- **Task to complete**
Make an exact copy of the lines starting at the top of the listing below and ending at the line that contains "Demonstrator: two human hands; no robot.", inclusive.
+ + + + + + +
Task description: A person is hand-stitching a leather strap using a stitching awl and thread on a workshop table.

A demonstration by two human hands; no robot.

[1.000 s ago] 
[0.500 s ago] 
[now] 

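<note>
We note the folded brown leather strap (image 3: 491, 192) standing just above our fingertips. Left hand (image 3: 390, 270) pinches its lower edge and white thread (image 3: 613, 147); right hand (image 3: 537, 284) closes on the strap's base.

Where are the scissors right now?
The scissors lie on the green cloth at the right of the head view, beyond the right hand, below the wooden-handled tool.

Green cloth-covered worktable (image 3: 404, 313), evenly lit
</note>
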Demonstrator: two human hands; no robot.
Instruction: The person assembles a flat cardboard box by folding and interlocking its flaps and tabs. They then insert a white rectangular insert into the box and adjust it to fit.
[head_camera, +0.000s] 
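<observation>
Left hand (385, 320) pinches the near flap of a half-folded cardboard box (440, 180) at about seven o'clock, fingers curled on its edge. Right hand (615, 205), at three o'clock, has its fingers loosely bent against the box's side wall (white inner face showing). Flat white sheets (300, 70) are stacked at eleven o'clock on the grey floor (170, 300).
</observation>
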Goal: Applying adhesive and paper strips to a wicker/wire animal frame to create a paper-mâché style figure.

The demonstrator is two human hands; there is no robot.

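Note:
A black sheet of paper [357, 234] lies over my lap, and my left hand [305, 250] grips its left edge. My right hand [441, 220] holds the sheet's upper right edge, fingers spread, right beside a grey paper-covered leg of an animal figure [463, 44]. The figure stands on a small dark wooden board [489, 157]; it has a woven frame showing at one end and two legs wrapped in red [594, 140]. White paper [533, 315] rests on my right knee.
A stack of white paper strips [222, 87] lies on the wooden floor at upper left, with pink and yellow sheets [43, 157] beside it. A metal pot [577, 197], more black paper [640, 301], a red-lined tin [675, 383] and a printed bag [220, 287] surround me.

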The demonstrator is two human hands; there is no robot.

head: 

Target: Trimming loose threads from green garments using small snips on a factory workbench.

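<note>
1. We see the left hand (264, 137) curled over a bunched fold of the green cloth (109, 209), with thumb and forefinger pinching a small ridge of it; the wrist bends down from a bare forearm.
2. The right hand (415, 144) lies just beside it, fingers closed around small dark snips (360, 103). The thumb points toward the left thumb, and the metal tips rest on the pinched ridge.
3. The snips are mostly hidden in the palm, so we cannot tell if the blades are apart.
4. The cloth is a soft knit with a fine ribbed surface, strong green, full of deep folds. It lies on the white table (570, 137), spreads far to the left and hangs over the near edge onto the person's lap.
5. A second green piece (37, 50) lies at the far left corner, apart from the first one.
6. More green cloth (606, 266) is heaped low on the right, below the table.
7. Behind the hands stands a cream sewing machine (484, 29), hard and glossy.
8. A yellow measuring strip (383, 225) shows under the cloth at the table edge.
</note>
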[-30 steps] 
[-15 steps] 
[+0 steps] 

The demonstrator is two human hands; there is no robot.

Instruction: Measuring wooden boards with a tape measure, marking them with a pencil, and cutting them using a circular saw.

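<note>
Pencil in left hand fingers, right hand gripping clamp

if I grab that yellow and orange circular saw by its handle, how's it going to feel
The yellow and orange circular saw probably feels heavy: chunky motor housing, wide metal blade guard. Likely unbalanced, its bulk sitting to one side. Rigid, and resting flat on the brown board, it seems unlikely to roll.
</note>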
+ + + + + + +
- **Output of the exercise**
Task description: A person is hand-stitching a leather strap using a stitching awl and thread on a workshop table.

A demonstration by two human hands; no robot.

[1.000 s ago] 
[0.500 s ago] 
[now] 

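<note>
We note the folded brown leather strap (image 3: 491, 192) standing just above our fingertips. Left hand (image 3: 390, 270) pinches its lower edge and white thread (image 3: 613, 147); right hand (image 3: 537, 284) closes on the strap's base.

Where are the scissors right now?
The scissors lie on the green cloth at the right of the head view, beyond the right hand, below the wooden-handled tool.

Green cloth-covered worktable (image 3: 404, 313), evenly lit
</note>
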Demonstrator: two human hands; no robot.

Nothing more remains in this exercise.